**Your instructions:** Word for word, restate the lines of the listing below from the line with "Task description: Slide" through the line with "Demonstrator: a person", and do not include the pictures.

........

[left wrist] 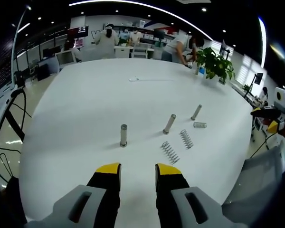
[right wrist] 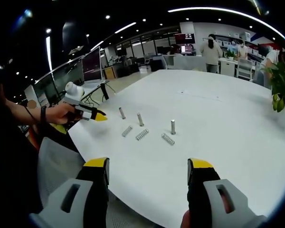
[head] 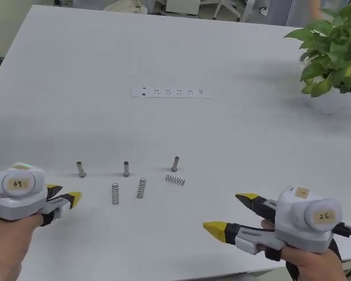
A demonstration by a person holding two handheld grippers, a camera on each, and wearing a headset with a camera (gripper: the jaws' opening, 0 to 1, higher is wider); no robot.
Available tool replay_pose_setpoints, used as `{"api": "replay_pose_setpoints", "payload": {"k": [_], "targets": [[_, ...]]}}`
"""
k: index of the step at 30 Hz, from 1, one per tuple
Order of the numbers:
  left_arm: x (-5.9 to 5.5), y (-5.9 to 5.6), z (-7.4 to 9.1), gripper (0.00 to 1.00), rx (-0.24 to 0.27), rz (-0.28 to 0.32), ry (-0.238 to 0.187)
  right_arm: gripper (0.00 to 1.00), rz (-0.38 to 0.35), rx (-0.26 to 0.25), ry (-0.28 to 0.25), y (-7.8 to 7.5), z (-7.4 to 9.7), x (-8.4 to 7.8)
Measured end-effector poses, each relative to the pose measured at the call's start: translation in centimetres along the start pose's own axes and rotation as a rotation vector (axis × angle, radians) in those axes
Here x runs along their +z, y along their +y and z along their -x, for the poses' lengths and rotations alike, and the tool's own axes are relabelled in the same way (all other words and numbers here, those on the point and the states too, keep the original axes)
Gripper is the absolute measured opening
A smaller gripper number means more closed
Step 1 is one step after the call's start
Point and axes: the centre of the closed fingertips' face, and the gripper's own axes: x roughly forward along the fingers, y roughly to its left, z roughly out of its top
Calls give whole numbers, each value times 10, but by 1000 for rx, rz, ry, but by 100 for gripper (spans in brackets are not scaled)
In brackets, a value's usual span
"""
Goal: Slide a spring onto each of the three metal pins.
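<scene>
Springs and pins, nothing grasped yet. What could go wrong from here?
1. The right spring lies close by the base of the right pin. The open right gripper, reaching for it, could knock that upright pin over.
2. The left spring and middle spring lie flat on the smooth table. A pinch may roll or flick them away.

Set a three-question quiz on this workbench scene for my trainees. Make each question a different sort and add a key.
1. How many springs lie on the table?
2. True or false: every pin already carries a spring.
3. Whose jaws stand wider apart? A: left tool. B: right tool. C: neither, both are shut.

Key: 1: three. 2: false, all three pins stand bare. 3: B.
</scene>
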Motion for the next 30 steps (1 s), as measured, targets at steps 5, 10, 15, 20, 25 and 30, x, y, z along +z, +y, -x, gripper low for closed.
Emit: {"api": "replay_pose_setpoints", "payload": {"k": [5,10,15,20,25,30], "targets": [[2,-16,-10,23,-31,-10,5,66,4,3,3,1,0,-1],[2,-33,-20,23,-67,-14,15,66,2,3,-2,2,0,0],[3,-43,-27,23,-86,-21,23,66,4,3,0,2,1,0],[4,-49,-33,22,-106,-31,31,66,6,3,2,2,1,-1],[5,-54,-38,22,-119,-41,39,66,6,5,3,2,1,-1],[-2,-59,-49,21,-128,-68,68,66,7,6,4,2,0,-1]]}}
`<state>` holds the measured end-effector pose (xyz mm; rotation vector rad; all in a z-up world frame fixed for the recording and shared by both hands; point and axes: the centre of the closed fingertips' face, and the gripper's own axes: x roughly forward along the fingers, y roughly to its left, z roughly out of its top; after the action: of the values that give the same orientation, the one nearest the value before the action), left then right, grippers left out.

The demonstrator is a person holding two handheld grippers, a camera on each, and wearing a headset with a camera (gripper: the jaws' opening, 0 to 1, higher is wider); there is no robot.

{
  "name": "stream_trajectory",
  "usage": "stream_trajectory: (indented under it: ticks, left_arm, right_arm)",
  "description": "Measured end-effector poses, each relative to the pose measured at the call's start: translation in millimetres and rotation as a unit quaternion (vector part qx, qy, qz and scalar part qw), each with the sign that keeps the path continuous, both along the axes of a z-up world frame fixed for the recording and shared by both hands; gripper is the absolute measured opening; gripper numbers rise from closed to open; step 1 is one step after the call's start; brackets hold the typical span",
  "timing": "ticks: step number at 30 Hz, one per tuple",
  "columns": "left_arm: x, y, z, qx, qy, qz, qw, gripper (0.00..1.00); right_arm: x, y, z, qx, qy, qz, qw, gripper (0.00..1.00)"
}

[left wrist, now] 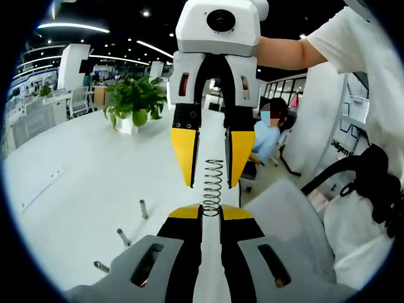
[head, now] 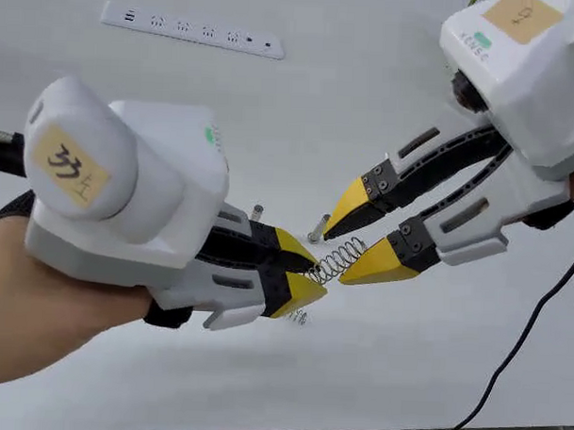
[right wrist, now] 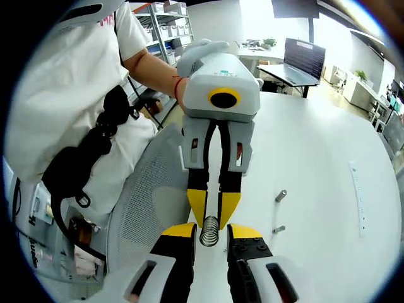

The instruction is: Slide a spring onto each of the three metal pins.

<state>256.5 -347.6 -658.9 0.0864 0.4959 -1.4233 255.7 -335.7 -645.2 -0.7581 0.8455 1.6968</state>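
Note:
A small steel spring [head: 347,252] is held off the table, my left gripper [head: 311,275] shut on one end of it. My right gripper [head: 335,257] comes in from the upper right, open, its yellow fingers on either side of the spring's free end. In the left gripper view the spring [left wrist: 213,180] rises from my shut jaws between the other gripper's spread fingers [left wrist: 185,154]. The right gripper view shows the spring [right wrist: 209,231] end-on between my own open jaws. Two metal pins [head: 257,212] [head: 318,228] stand behind the tips. Three pins [left wrist: 143,208] show in the left gripper view.
A second small spring [head: 298,316] lies on the white table [head: 366,105] under my left gripper. A white power strip [head: 192,30] lies at the far left. A black cable [head: 523,341] runs along the right edge. A mesh chair [right wrist: 139,208] stands beside the table.

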Motion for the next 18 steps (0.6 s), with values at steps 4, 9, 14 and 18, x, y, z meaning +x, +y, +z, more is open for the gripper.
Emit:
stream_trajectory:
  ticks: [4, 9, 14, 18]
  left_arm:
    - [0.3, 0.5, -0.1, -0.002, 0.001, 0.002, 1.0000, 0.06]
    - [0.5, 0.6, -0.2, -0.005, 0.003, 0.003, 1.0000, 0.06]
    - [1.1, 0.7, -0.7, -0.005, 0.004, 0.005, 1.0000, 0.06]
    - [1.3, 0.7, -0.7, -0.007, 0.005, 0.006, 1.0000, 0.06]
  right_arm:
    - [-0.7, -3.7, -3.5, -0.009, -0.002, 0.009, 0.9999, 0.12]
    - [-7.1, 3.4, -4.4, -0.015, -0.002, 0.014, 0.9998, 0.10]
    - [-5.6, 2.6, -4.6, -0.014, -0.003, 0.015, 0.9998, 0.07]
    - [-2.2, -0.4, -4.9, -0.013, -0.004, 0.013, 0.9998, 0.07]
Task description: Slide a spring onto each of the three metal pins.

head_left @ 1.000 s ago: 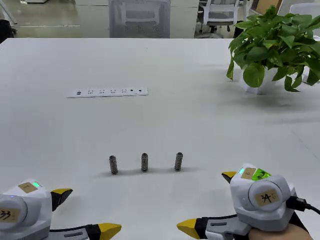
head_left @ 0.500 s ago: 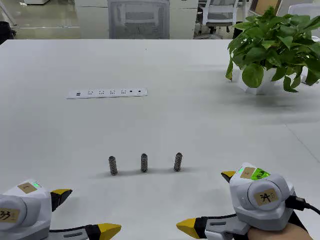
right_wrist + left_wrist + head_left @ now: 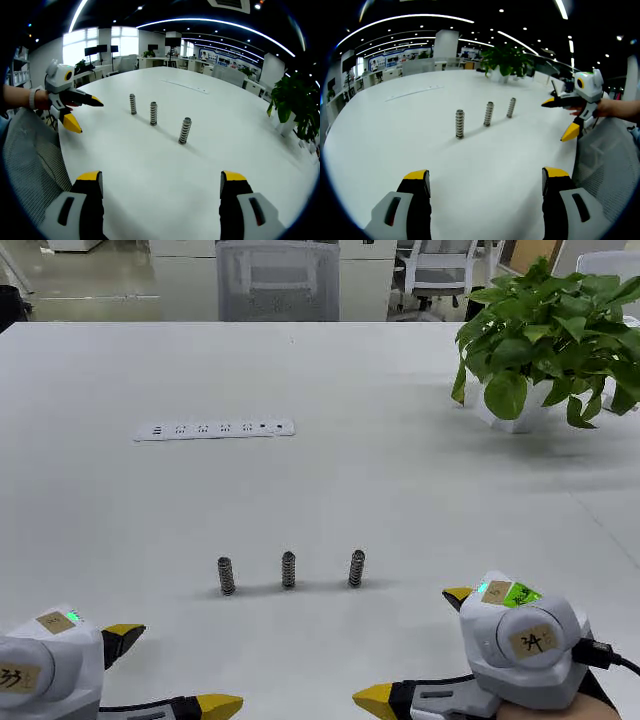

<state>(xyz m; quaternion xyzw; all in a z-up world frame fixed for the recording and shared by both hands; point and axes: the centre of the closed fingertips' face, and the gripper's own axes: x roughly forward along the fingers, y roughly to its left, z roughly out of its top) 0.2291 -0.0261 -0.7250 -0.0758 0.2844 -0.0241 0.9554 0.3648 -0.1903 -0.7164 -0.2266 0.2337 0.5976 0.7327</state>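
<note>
table [image 3: 420, 500]: white top, smooth and matt, taking only soft shadows
springs [image 3: 288, 569]: bare grey metal coils with a dull sheen
left gripper [image 3: 172, 666], right gripper [image 3: 415, 645]: smooth white plastic shells, faintly glossy; black jaws with yellow tips; tan paper labels on top
power strip [image 3: 215, 428]: white plastic, flat finish
plant [image 3: 545, 320]: waxy green leaves with some shine
pot [image 3: 515, 408]: white, smooth
chair [image 3: 277, 280]: grey mesh back, open weave
</note>
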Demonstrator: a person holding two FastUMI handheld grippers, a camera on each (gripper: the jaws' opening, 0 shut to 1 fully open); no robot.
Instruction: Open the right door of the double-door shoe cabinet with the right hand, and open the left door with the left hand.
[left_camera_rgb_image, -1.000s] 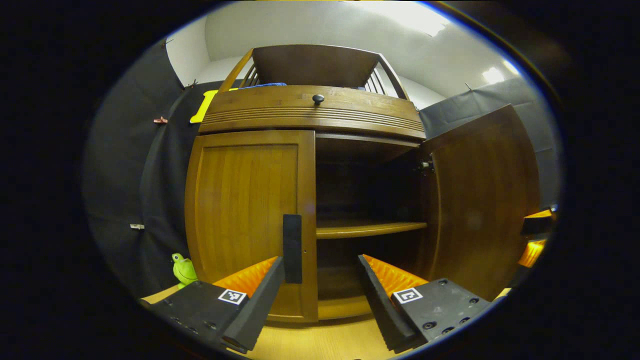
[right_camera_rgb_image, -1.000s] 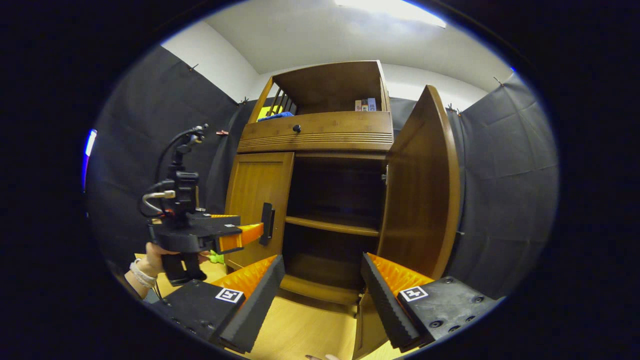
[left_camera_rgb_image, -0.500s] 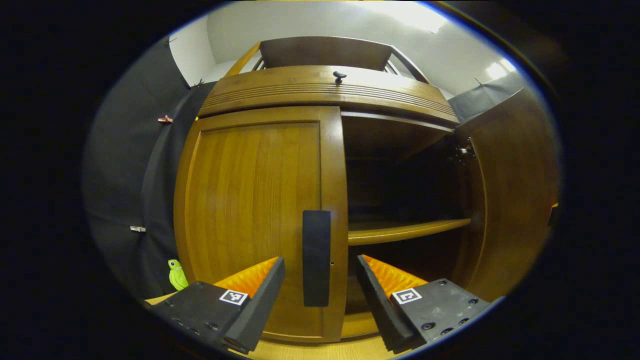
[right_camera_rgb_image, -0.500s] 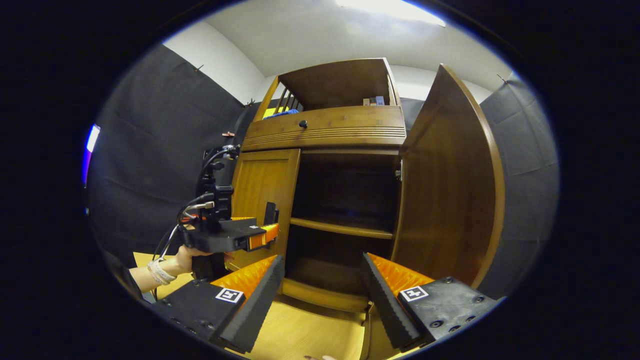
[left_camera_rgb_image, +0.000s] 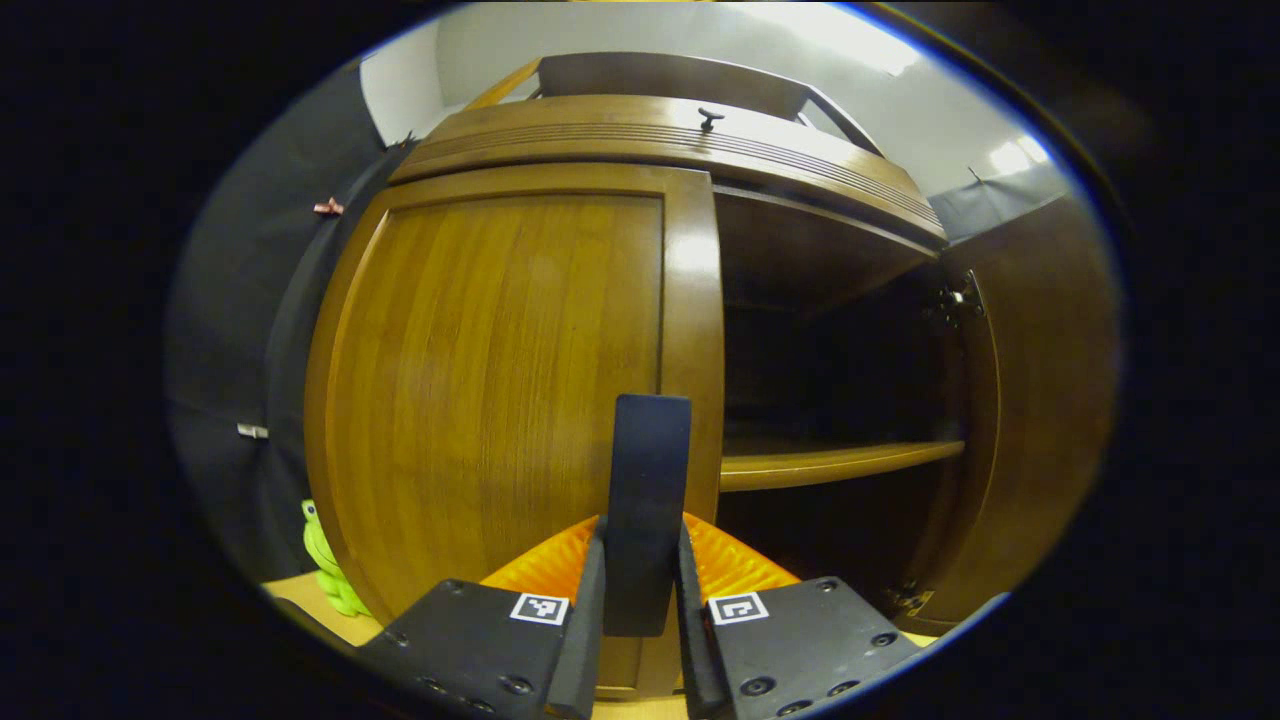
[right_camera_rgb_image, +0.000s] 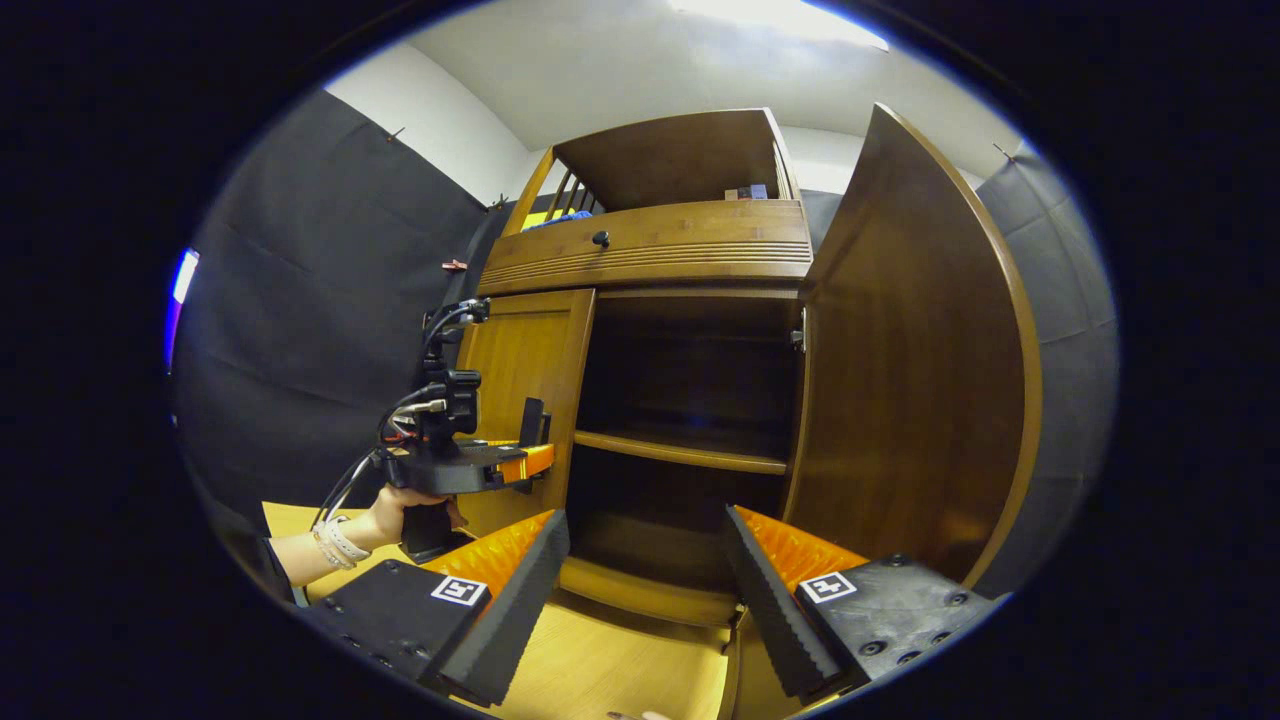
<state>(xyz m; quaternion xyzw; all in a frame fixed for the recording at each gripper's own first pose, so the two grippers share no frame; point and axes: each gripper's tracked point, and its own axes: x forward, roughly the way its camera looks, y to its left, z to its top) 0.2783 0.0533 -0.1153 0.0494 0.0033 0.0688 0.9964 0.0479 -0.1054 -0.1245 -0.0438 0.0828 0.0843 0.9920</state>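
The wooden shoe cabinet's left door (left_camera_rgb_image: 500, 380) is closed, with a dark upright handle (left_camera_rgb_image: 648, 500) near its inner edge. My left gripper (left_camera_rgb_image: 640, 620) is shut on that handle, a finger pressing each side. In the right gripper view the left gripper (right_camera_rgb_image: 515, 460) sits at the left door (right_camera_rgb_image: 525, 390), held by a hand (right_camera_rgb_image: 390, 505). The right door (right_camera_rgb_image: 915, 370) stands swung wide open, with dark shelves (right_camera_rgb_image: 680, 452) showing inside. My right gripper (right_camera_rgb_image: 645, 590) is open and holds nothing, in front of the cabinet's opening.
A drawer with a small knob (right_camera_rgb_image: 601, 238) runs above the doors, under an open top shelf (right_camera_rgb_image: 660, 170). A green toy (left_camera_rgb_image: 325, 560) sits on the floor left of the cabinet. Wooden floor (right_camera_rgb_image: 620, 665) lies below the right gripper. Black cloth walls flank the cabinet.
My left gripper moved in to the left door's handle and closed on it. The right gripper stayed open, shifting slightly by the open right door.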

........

**Output of the task:**
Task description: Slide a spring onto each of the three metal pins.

head_left @ 1.000 s ago: 
head_left @ 0.500 s ago: 
right_wrist + left_wrist + head_left @ now: 

<state>(xyz m; quaternion xyzw; all in a z-up world frame fixed for the recording and shared by both hands; point and axes: the centre of the closed fingertips' face, and the gripper's own axes: x roughly forward along the fingers, y roughly to its left, z roughly out of its top) 0.2291 -0.0261 -0.7250 -0.0758 0.2844 -0.0241 0.9554 0.3648 -0.1903 -0.7164 -0.2266 0.2337 0.5976 0.7327</state>
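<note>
table [image 3: 420, 500]: white top, smooth and matt, taking only soft shadows
springs [image 3: 288, 569]: bare grey metal coils with a dull sheen
left gripper [image 3: 172, 666], right gripper [image 3: 415, 645]: smooth white plastic shells, faintly glossy; black jaws with yellow tips; tan paper labels on top
power strip [image 3: 215, 428]: white plastic, flat finish
plant [image 3: 545, 320]: waxy green leaves with some shine
pot [image 3: 515, 408]: white, smooth
chair [image 3: 277, 280]: grey mesh back, open weave
</note>
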Demonstrator: a person holding two FastUMI handheld grippers, a camera on each (gripper: the jaws' opening, 0 shut to 1 fully open); no robot.

This output has been given in full.